Os números aparecem em esquemas e equações que não partem de realidades. São fantasias e fantasmagorias que não se destinam a descobrir, orientar, provar, mas… Se destinam a que precisamente? A sofismar, a mistificar e mitificar, a ludibriar. Qualquer que seja o problema, por mais complexo e multiforme, não lhes faltam engenho e arte para transformá-lo em gráficos e diagramas para dar-lhe denominação própria e original. Mas não lhe dão especificidade, ou não querem lembrar que informar e analisar requer arte e ciência, essencialmente ligadas ao homem. Nenhum resultado se pode esperar de informações e análises que eliminam o fator humano.
Delírio teorizante
Nessa pregação pela moralidade, o delírio teorizante atinge o auge. Como a presunção é o traço mais evidente dos responsáveis por essas informações e análises, eles insistem no diagramar, no cronogramar, no organogramar, no topogramar para ver se com o inusitado da linguagem obtêm crédito. Pensam que podem vencer pelo choque, pelo cansaço do prolixo. Pode-se dizer que é uma mídia nominalista. Se a realidade — onde coisas e fenômenos estão há muito nominados — não corresponde às análises, muda-se o nome das coisas e fenômenos.
Pois saibam os que não sabiam que esse gosto pelo nome dos que se presumem detentores da verdade chega até à limitação da liberdade de opinião. São eles que mandam e acabou a história. De propósito, esses senhores de sua semântica esvaziam o conteúdo das informações para pôr no lugar frases retorcidas. E como eles inventam nomes com facilidade, suas explicações se encaixam naquele tipo de resposta que se dá às crianças de certa idade que não perguntam para saber, mas pelo perguntar.
Mal de nascença
Essa dissemântica é velha, mal de nascença. Entre seus princípios está a pregação contra a corrupção. Hoje, sabe-se muito bem, a corrupção tem um limite semântico — o tal “mensalão” — só compreendido por aqueles que o inventaram. Mas para a propaganda contra o governo e a esquerda o nome não poderia ser melhor. É só isso. Porque se fosse mesmo corrupção nas dimensões anunciadas, no conceito da língua portuguesa, já teríamos tido exposições monumentais em praça pública de ladrões cercados de cartazes especificando os crimes de cada um.
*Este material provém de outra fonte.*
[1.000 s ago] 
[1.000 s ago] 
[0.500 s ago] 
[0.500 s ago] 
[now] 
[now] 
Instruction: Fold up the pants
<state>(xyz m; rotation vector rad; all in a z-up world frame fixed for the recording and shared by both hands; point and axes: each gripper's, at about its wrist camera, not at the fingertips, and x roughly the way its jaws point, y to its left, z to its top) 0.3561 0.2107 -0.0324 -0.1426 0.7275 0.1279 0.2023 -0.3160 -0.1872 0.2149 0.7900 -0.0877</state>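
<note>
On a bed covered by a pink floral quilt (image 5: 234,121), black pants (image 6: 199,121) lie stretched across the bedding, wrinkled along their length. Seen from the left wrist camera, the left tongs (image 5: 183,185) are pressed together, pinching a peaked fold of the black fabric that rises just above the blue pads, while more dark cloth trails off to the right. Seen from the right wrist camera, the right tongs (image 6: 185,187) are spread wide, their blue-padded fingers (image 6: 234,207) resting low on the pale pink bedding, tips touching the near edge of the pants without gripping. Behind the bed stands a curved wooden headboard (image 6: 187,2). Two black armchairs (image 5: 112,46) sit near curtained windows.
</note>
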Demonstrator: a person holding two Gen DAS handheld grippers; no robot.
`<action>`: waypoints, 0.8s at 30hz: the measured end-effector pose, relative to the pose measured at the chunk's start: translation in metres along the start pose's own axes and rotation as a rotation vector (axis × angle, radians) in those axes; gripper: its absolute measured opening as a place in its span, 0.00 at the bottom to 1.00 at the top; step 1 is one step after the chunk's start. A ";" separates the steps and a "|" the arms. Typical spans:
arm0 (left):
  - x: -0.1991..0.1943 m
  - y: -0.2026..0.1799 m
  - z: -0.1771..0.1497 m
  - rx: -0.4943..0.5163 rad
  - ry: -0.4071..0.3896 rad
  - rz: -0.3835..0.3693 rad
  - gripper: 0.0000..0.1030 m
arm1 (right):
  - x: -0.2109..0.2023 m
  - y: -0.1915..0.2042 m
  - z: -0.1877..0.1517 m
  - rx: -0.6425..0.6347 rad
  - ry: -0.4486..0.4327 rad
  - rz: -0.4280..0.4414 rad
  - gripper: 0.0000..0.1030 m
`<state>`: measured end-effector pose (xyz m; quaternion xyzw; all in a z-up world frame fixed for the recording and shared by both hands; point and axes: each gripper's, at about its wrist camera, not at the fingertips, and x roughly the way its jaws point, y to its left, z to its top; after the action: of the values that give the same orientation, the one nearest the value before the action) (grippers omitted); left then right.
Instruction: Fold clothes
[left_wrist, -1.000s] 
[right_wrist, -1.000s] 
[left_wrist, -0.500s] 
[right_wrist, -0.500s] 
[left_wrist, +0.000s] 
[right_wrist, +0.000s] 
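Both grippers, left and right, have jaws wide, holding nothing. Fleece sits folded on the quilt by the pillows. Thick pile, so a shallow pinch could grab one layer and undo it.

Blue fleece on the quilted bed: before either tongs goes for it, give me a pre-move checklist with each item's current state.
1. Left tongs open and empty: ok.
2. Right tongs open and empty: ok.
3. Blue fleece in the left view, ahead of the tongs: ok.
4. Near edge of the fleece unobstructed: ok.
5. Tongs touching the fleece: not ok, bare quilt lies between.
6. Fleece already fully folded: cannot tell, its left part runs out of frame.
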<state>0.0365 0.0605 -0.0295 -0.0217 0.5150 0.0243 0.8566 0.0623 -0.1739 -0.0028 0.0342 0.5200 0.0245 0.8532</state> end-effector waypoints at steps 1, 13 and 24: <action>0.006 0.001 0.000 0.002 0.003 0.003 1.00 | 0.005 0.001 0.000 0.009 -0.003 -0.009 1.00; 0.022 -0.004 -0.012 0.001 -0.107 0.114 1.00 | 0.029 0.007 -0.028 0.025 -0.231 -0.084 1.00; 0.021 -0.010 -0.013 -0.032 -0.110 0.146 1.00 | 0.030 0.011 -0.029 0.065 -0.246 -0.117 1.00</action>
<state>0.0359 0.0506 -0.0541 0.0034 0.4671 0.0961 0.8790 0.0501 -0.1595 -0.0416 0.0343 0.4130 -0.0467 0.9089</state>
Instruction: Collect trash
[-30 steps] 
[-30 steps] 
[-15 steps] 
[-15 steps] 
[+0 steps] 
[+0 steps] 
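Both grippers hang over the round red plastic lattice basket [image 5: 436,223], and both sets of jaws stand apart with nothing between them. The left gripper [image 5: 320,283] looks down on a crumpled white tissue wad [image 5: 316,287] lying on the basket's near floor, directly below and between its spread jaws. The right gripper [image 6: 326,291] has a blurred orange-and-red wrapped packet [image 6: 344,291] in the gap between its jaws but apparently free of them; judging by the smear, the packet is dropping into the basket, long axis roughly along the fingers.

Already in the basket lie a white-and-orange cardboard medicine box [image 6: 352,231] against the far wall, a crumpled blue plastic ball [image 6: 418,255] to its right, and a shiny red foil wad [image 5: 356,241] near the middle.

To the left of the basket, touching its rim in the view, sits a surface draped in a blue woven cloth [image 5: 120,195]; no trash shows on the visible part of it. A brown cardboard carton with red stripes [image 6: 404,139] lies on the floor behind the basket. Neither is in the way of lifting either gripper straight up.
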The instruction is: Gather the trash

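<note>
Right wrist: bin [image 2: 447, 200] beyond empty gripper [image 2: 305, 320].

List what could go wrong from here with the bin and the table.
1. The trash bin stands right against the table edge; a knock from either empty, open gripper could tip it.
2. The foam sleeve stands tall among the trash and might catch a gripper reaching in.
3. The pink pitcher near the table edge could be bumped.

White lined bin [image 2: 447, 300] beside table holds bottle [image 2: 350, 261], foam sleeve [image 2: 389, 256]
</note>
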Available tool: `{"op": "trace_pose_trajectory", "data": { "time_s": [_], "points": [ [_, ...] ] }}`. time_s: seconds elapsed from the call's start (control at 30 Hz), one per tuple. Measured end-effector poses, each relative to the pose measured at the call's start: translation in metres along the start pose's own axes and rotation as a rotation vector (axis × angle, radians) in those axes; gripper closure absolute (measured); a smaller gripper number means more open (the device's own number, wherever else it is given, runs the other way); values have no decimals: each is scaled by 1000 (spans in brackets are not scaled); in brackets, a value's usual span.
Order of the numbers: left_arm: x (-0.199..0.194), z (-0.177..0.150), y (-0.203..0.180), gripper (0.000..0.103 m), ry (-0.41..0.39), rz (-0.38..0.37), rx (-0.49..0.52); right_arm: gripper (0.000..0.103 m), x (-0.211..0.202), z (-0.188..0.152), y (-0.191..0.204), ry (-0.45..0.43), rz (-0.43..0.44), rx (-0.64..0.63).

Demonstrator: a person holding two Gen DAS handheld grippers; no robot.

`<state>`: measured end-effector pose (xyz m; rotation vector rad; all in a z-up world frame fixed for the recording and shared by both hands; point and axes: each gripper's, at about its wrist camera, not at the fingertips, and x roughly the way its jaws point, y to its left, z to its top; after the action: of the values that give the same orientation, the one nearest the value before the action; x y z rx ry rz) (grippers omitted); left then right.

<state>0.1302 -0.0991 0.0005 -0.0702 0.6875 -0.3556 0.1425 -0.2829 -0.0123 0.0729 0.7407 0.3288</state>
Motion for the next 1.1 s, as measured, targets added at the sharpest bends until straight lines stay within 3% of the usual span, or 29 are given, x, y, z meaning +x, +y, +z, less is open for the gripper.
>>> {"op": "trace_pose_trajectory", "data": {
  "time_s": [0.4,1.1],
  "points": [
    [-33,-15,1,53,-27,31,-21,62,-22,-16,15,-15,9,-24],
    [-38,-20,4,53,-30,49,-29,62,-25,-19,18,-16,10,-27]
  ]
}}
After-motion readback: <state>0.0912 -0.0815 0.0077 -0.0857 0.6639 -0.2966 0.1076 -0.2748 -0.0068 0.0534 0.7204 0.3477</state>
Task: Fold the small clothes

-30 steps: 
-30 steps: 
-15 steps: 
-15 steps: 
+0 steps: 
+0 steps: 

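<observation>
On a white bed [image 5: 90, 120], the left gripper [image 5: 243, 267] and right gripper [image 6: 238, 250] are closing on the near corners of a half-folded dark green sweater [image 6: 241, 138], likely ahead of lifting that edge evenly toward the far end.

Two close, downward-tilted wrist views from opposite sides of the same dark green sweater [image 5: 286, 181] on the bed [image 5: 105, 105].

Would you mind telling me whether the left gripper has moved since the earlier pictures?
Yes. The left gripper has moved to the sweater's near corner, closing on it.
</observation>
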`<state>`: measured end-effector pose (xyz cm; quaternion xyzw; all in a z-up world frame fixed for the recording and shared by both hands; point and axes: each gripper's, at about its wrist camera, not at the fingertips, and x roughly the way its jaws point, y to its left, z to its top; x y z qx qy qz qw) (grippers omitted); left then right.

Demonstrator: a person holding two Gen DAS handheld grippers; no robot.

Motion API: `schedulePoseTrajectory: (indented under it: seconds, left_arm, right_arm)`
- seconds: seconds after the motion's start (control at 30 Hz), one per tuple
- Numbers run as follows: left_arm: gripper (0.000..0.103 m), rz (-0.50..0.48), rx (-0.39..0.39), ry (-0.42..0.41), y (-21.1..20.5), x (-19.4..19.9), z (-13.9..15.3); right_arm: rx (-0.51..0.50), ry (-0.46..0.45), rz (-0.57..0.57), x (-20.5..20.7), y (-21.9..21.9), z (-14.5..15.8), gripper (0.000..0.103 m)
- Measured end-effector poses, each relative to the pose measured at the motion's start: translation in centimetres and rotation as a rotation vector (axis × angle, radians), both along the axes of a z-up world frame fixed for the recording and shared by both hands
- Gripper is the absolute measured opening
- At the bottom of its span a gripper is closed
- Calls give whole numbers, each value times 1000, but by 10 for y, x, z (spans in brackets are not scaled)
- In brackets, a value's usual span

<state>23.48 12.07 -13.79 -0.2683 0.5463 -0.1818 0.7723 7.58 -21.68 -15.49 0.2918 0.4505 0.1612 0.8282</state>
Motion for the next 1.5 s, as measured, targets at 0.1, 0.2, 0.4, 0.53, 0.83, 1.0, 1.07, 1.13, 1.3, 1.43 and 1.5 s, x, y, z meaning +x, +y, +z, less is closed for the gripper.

O que há em tudo isso é o estardalhaço natural de quem falsifica os fatos — principalmente quando lhe faltam glórias próprias. Muitas vezes essas falsificações são imposições a jornalistas, massacrados pela ditadura dos donos do poder, que sequer têm tempo de estudar as leis e meditar sobre os problemas nacionais, de auscultar o coração do povo, de ler e entender os processos sociais. Muitos nem foram formados neste espírito e, em terra de batráquio, precisam se agachar para não ser atingido pela língua do sapo.
Ruy Barbosa e Padre Vieira
Quem vive sob a égide do Estado de Direito tem a proteção da Constituição e de outras cartas. E Ruy Barbosa deixou escrito que a Constituição não é roupa que se recorte para ajustá-la às medidas deste ou daquele interesse. Poderíamos, nesse vazio de inteligência da mídia, nos consolar com as palavras do Padre Vieira, no “Sermão da Sexagésima”, onde se vê a causa dessa pregação recheada de ameaças ou promessas, uma discurseira que põe palavras onde faltam idéias. Lá se diz: “As razões não hão de ser enxertadas, hão de ser nascidas. O pregar não é recitar. As razões próprias nascem do entendimento, as alheias vão pegadas à memória, e os homens não se convencem pela memória, senão pelo entendimento. (…) O que sai da boca, para nos ouvidos, o que nasce do juízo, penetra e convence o entendimento.”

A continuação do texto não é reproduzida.